YOUR ASSIGNMENT:
Search term "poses": copy each line of the data containing it.

== SOURCE MATERIAL ==

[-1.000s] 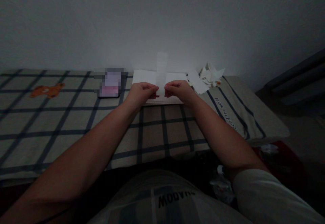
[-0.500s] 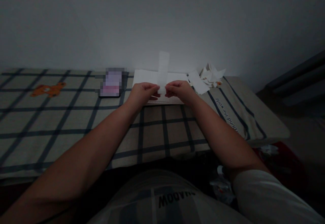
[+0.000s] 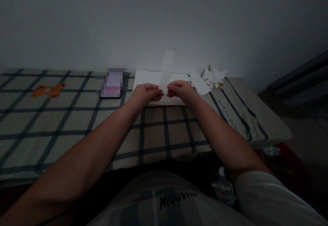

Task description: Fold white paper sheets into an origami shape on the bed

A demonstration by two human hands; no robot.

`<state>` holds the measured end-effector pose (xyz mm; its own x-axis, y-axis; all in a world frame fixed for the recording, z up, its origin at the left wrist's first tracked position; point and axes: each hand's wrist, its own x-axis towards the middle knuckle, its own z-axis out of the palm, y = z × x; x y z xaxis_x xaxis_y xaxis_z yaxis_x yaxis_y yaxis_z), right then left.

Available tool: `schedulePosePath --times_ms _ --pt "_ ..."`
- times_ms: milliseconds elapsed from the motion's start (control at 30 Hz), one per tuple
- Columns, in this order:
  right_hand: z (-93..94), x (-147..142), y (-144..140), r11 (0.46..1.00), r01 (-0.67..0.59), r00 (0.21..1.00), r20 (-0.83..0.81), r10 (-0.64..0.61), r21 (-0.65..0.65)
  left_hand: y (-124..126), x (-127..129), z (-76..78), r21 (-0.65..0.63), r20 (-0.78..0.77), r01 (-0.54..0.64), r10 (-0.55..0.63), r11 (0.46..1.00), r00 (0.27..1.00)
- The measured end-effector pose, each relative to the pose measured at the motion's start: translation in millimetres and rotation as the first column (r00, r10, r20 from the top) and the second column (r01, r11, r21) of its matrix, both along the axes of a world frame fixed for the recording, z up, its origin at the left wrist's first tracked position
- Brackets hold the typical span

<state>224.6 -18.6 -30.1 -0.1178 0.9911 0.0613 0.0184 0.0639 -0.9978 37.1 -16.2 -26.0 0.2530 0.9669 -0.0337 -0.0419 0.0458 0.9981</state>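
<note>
A narrow strip of white paper (image 3: 167,63) rises between my two hands, leaning a little to the right at its top. My left hand (image 3: 146,93) pinches its lower left edge between thumb and fingers. On the lower right edge, my right hand (image 3: 181,91) is closed in a similar pinch. Beneath both hands lies a stack of white paper (image 3: 147,77), partly covered by them. The fingertips are close together, and the strip's lowest end is hard to make out in the dim light.
Loose paper pieces (image 3: 200,83) and a folded paper shape (image 3: 214,75) lie to the right. Left of the stack is a phone-like object (image 3: 112,84), its surface pixelated. An orange bear-shaped piece (image 3: 48,90) rests farther left on the checked cloth (image 3: 77,123). A wall stands behind.
The paper strip has tilted, its top shifting to the right. Both hands keep nearly the same place, with slight finger movement.
</note>
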Motion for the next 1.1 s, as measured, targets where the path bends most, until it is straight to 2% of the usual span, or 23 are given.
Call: schedulePosePath --times_ms 100,200,333,533,733,900,1100 --pt "-0.6 0.8 1.0 1.0 -0.001 1.0 -0.02 0.001 0.015 0.1 -0.5 -0.7 -0.012 0.036 0.016 -0.015 1.0 0.999" --pt "-0.8 0.8 1.1 0.999 -0.028 0.999 -0.028 0.029 0.034 0.1 -1.3 0.5 -0.023 0.008 0.006 -0.006 1.0 1.0" --pt "-1.6 0.9 0.7 0.999 -0.03 0.999 -0.04 0.032 0.042 0.5 -2.3 0.6 0.058 -0.043 0.016 -0.014 0.998 0.999" --pt "-4.3 0.5 0.8 0.993 -0.118 0.993 0.002 0.118 -0.016 6.4 -3.0 -5.0 0.135 -0.006 -0.069 0.07 0.988 0.998" --pt "-2.2 -1.7 0.3 0.981 -0.155 0.987 0.009 0.158 -0.119 7.2 -3.1 -2.1 0.094 -0.023 -0.124 0.127 0.988 0.992" --pt "-3.5 -1.5 0.7 0.989 -0.128 0.991 -0.054 0.124 -0.075 5.6 -1.9 -1.2 0.074 -0.008 -0.112 0.113 0.991 0.994" --pt "-6.2 0.2 4.1 0.999 -0.013 0.998 -0.067 0.016 0.04 1.5 1.7 -3.1 -0.013 -0.033 -0.021 0.021 1.0 0.999"
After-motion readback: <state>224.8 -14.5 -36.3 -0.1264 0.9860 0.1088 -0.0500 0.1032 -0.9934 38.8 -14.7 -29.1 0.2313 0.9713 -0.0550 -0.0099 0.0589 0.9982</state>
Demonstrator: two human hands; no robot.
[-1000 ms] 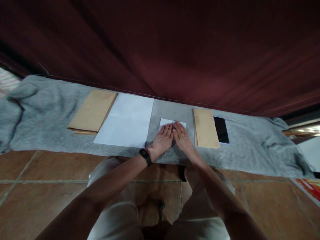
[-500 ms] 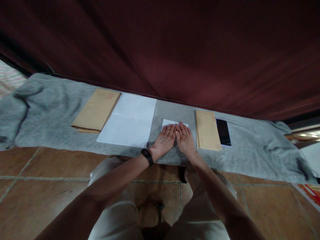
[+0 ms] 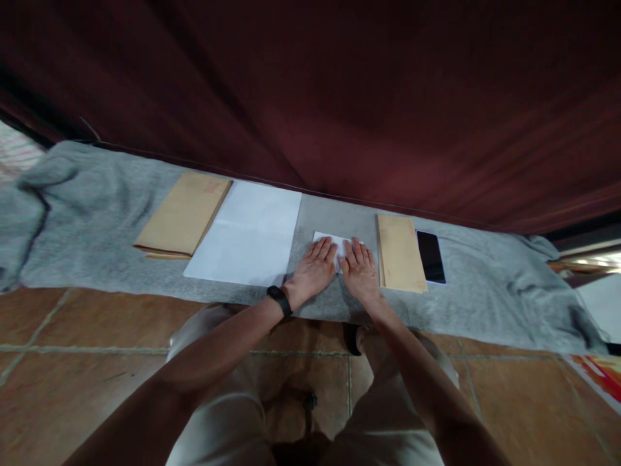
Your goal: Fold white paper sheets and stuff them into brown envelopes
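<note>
Evidently both hands lay flat, palms down and fingers spread, on a small folded white paper (image 3: 339, 244) near the middle of the grey cloth (image 3: 97, 213), a little back from its near edge. The left hand (image 3: 310, 272), with a black wristband (image 3: 278, 299) at the wrist, covered the paper's left part; the right hand (image 3: 361, 275) covered its right part, and the 2 index fingers sat just beside each other. Neither hand gripped anything: both were open and pressing, with only the paper's far edge showing beyond the fingertips.

To the left of the hands lay a large white sheet (image 3: 250, 233), and beyond it, toward the cloth's left end, a brown envelope (image 3: 184, 213). Just beside the right hand lay a second brown envelope (image 3: 400, 252), with a black phone (image 3: 430, 256) touching its right edge. A dark red curtain (image 3: 339, 97) hung behind the cloth's far edge.

As I judged it, the main risk was slip: the cloth looked soft and loose, so uneven pressure could drag the folded paper or wrinkle the cloth under it, leaving a crooked crease. A sideways sweep of the right hand could also nudge the nearby envelope into the phone
</note>
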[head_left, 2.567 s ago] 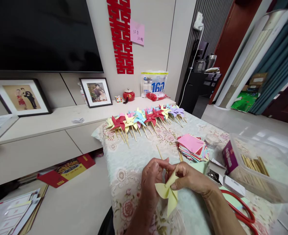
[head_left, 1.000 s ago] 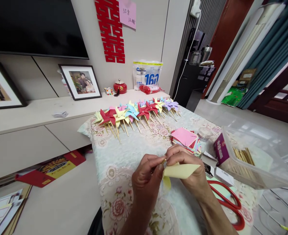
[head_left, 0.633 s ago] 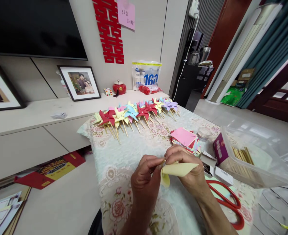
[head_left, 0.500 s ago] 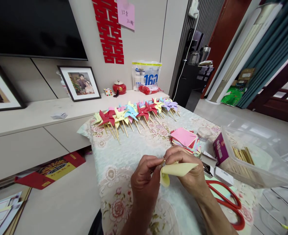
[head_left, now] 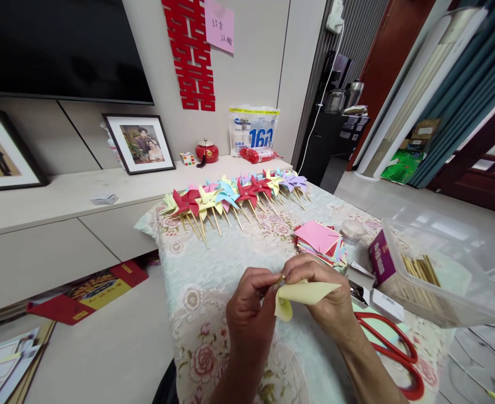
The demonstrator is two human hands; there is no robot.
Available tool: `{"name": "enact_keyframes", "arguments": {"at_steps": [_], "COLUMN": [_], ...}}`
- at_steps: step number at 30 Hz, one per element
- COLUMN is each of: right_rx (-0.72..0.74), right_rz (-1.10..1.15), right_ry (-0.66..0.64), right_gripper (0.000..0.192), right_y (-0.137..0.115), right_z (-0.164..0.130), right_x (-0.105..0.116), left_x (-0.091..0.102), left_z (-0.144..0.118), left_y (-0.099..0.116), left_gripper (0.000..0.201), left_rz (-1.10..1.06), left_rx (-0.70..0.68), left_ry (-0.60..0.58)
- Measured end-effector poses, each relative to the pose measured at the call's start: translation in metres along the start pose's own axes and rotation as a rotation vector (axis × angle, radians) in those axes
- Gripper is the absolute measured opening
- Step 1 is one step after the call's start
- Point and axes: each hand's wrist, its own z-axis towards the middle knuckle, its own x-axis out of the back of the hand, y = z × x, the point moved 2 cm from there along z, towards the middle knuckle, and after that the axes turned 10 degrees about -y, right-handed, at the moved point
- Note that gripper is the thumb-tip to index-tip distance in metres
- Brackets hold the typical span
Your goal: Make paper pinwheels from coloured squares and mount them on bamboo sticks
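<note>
Spreading across the lower centre, the bench (head_left: 230,252) lies beneath the right hand (head_left: 325,289) and left hand (head_left: 249,308), their fingertips pinched together on the yellow pinwheel (head_left: 308,293). Held between them, its long blade points rightward across the nearer right hand; in the earliest frame, blades splayed downward.

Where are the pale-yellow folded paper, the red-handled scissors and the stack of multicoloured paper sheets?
Pale-yellow folded paper (head_left: 306,292): head view, on its long flap.
Red-handled scissors (head_left: 401,357): head view, on the handles.
Stack of multicoloured paper sheets (head_left: 318,236): head view, on its pink top sheet.
</note>
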Motion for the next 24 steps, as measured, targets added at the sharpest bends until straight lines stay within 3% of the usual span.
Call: {"name": "enact_keyframes", "arguments": {"at_steps": [5, 11, 16, 24], "right_rx": [-0.013, -0.021, -0.007, 0.002], "right_rz": [0.029, 0.046, 0.049, 0.028], "right_ry": [-0.015, -0.004, -0.003, -0.006], "right_gripper": [0.009, 0.009, 0.011, 0.01], "right_y": [0.002, 0.005, 0.005, 0.005], "right_z": [-0.002, -0.004, -0.004, -0.003], "right_x": [-0.002, -0.004, -0.004, -0.004], "left_x": [-0.006, 0.0, 0.001, -0.011], "left_z": [-0.001, 0.0, 0.002, 0.0], "left_y": [0.002, 0.001, -0.001, 0.005], "left_gripper": [0.009, 0.017, 0.017, 0.008], "left_rz": [-0.081, -0.076, -0.075, -0.136], "left_rx": [0.044, 0.01, 0.001, 0.065], "left_ry": [0.114, 0.041, 0.045, 0.197]}}
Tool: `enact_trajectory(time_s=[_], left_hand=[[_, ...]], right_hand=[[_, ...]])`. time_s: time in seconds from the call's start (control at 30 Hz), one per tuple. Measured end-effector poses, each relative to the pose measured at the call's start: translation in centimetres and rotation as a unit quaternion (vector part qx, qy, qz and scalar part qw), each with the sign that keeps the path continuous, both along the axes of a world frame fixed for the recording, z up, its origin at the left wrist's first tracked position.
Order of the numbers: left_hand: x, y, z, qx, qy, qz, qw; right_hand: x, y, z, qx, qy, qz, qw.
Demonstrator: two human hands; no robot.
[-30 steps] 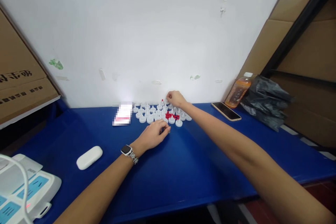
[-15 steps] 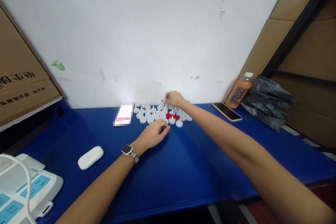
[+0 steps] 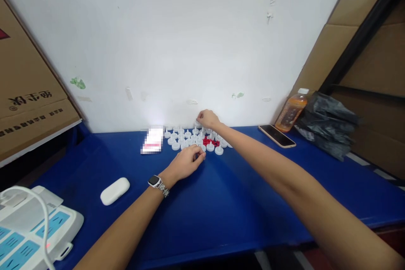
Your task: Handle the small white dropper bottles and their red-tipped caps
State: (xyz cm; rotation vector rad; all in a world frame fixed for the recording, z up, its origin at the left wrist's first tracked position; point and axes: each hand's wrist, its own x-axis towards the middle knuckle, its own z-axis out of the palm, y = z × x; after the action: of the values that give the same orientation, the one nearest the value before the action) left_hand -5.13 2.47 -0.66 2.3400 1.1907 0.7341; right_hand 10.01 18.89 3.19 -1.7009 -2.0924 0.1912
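White round plastic caps with upright nozzles stand clustered along the far edge of the glossy blue desk, around small red pieces. The right hand, fingers bent together, is at a rear cap's tip; the left hand curls at the cluster's near side. Whether either grasps anything, I cannot tell.

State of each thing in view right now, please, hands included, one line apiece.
White caps, clustered, spouts up
Red pieces, piled among the caps
Left hand, half curled, contents hidden
Right hand, pinched, hold unclear
Bottle, capped, orange drink inside
Phone, lying flat, screen dark
White case, shut
Power strip, red light on
Watch, worn, screen dark
Black bag, crumpled
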Motion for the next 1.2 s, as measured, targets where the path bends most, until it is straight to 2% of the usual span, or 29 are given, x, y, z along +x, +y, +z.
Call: enact_trajectory(time_s=[0.1,0.17,0.27,0.33,0.5,0.6,0.77,0.97,1.07,1.2], left_hand=[[0.0,-0.1,0.2,0.001,-0.003,0.008,1.000],[0.1,-0.3,0.4,0.006,-0.011,0.010,1.000],[0.4,-0.4,0.5,0.016,-0.041,0.011,0.999],[0.5,-0.4,0.5,0.015,-0.064,0.011,0.998],[1.6,-0.8,0.6,0.028,-0.097,0.020,0.995],[2.9,-1.4,1.1,0.036,-0.112,0.025,0.993],[4.2,-2.1,1.8,0.076,-0.079,-0.042,0.993],[3.6,-0.9,1.7,0.128,-0.036,-0.068,0.989],[3.5,-0.4,1.5,0.155,-0.025,-0.054,0.986],[3.8,-0.3,1.5,0.187,-0.035,0.022,0.982]], right_hand=[[0.8,-1.6,0.7,0.054,0.102,0.019,0.993],[1.6,-3.4,0.8,0.066,0.221,0.055,0.971],[3.0,-6.9,0.0,0.021,0.412,0.119,0.903],[4.0,-9.4,-0.8,-0.001,0.492,0.122,0.862],[5.3,-14.0,-1.8,-0.106,0.557,0.101,0.818],[5.1,-15.6,-1.8,-0.139,0.549,0.125,0.815],[4.3,-16.8,-2.3,-0.134,0.531,0.171,0.819],[3.5,-17.1,-2.0,-0.114,0.598,0.149,0.779],[3.6,-17.3,-1.2,-0.155,0.594,0.139,0.777],[4.1,-17.5,-1.0,-0.174,0.537,0.179,0.806]])
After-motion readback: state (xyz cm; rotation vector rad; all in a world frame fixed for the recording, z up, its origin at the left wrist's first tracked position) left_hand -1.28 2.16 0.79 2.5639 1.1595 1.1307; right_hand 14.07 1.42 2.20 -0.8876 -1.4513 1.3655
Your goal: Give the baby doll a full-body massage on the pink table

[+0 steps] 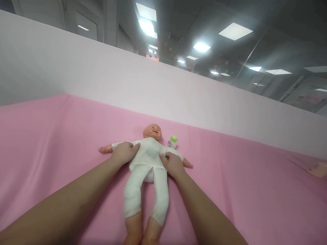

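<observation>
A baby doll (149, 160) in a white cloth suit lies on its back on the pink sheet (56, 143), head away from me, arms spread, legs toward me. My left hand (125, 151) grips the doll's torso at its side under one arm. On the other side, my right hand (173, 164) grips the torso under the other arm. A small white bottle with a green cap (173, 141) stands beside the doll's head, just past my right hand.
A pale wall panel (102, 75) rises behind the sheet. Part of another person's foot (318, 169) rests on the sheet at the far right edge. Pink sheet spreads widely to the left and right of the doll.
</observation>
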Action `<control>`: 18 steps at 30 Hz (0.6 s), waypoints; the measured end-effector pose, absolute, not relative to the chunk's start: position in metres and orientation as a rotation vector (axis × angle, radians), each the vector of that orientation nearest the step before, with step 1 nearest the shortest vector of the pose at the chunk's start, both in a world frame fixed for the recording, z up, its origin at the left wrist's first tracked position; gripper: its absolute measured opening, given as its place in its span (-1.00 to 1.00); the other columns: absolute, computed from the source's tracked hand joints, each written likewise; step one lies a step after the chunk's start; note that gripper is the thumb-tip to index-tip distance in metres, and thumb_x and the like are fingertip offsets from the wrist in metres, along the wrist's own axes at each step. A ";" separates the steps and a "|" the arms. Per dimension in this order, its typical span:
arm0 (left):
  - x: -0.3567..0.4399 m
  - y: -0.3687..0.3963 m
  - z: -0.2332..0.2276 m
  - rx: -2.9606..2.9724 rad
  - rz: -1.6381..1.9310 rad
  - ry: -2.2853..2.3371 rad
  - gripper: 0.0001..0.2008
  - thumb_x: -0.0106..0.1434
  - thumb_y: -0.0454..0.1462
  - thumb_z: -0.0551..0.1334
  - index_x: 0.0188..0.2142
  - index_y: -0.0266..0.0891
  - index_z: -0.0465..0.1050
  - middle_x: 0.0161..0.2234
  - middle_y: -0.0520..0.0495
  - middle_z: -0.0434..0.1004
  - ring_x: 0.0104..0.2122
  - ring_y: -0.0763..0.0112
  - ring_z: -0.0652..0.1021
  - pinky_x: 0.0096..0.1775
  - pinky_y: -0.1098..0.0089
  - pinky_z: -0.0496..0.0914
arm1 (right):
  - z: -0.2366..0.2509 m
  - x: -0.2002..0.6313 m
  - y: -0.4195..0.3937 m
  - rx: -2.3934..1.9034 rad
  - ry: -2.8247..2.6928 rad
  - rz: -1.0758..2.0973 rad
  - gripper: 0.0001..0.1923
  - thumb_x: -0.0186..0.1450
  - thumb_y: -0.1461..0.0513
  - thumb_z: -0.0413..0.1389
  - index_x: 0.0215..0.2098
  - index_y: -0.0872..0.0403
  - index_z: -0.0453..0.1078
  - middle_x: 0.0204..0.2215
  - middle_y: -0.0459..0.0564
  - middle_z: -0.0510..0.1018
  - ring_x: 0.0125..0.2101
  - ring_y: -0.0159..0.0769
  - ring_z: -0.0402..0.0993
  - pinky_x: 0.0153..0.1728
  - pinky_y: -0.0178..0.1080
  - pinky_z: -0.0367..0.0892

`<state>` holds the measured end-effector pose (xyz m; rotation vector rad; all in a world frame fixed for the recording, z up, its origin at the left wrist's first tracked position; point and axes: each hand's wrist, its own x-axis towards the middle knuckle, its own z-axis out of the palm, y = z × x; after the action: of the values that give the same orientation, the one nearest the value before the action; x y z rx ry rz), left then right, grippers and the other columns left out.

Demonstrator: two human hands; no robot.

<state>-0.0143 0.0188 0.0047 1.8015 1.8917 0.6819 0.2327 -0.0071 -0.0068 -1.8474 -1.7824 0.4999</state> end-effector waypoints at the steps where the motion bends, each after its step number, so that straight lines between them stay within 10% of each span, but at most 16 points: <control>1: -0.015 0.020 0.004 1.845 0.656 1.922 -0.42 0.29 0.16 0.00 -0.45 -0.21 0.53 -0.35 -0.28 0.66 -0.25 -0.08 0.62 -0.24 0.16 0.37 | -0.007 0.231 -0.007 -1.863 -1.842 0.434 -0.51 0.37 -0.12 0.04 -0.53 0.04 0.33 -0.52 0.00 0.52 -0.46 -0.22 0.38 -0.38 -0.21 0.15; 10: -0.002 0.045 0.014 1.792 1.128 1.780 -0.73 0.24 -0.03 0.17 -0.32 -0.14 0.50 -0.28 -0.12 0.64 -0.24 0.09 0.59 -0.21 0.24 0.36 | 0.009 0.213 0.007 -1.435 -2.040 -0.158 -0.80 0.39 0.14 0.04 -0.22 0.05 0.46 -0.25 0.09 0.57 -0.19 -0.10 0.45 -0.11 -0.13 0.28; 18: 0.055 0.132 0.011 1.253 1.489 1.361 -0.45 0.28 0.16 0.13 -0.01 -0.20 0.48 0.01 -0.28 0.58 -0.01 0.04 0.57 -0.04 0.19 0.39 | 0.004 0.166 0.106 -1.263 -1.352 0.303 -0.47 0.40 0.01 -0.01 0.23 0.09 0.28 0.22 0.20 0.39 0.24 -0.02 0.25 0.26 0.02 0.11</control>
<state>0.0550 0.1324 0.0114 1.2529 1.3607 1.4889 0.1664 0.1056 0.0043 -1.2630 -1.3524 0.3029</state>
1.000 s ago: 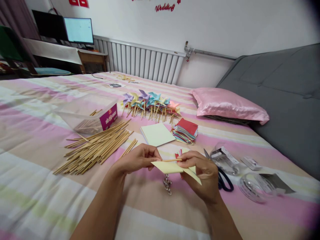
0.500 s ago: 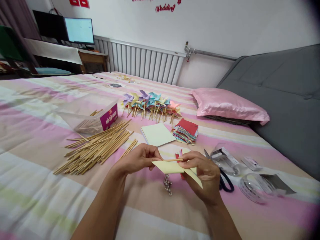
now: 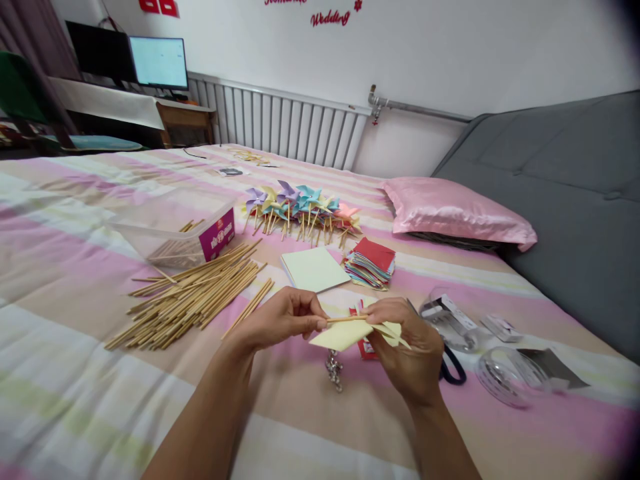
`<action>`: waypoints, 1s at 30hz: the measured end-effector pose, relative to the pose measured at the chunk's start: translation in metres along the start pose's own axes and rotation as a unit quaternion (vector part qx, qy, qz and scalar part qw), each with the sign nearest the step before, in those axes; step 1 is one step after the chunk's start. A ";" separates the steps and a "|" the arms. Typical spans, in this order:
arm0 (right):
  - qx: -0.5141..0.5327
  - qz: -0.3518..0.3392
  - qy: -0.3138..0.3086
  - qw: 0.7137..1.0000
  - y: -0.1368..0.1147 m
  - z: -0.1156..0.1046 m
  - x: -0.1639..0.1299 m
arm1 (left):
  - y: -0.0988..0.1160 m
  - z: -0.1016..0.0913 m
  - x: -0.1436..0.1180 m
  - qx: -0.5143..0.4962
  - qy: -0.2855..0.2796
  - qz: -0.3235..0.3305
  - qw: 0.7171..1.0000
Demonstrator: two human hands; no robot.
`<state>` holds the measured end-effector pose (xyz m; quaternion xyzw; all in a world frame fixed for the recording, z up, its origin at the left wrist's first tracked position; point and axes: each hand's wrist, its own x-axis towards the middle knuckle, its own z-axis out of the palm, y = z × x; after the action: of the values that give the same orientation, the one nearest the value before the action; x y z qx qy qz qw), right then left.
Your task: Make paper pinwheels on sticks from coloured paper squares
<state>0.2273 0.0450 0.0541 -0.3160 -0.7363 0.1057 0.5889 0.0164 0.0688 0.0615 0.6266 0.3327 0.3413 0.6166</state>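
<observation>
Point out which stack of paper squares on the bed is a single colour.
The pale yellow stack, lying flat left of the multicoloured stack, which is red-topped with mixed edges showing.

Finished pinwheels (image 3: 303, 203) (beside pillow (image 3: 453, 213))

Readable: "Wedding" (image 3: 329, 17) in red script on the wall above the radiator (image 3: 280, 127). Magenta label (image 3: 217, 235) on the clear box, below-left of radiator: print too small.
</observation>
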 end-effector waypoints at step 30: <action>0.132 0.372 0.221 0.892 0.028 0.004 -0.001 | -0.007 0.025 0.015 -0.030 -0.022 -0.090 0.995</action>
<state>0.2327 0.0673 0.0377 -0.5013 -0.3953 0.3408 0.6901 0.0459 0.0679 0.0546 0.5832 0.3635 0.2804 0.6702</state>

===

EXERCISE OUTPUT:
- Measured end-effector poses, each relative to the pose measured at the call's start: translation in metres along the start pose's own axes and rotation as a rotation vector (axis × angle, radians) in those axes
Tool: `enact_trajectory(time_s=[_], left_hand=[[_, ...]], right_hand=[[_, ...]])`. time_s: time in seconds from the call's start (control at 30 Hz), one per tuple. Measured end-effector poses, each relative to the pose measured at the call's start: translation in centimetres and rotation as a unit quaternion (vector part qx, qy, qz and scalar part qw), each with the sign that keeps the path continuous, both along the axes of a world frame fixed for the recording, z up, its origin at the left wrist's first tracked position.

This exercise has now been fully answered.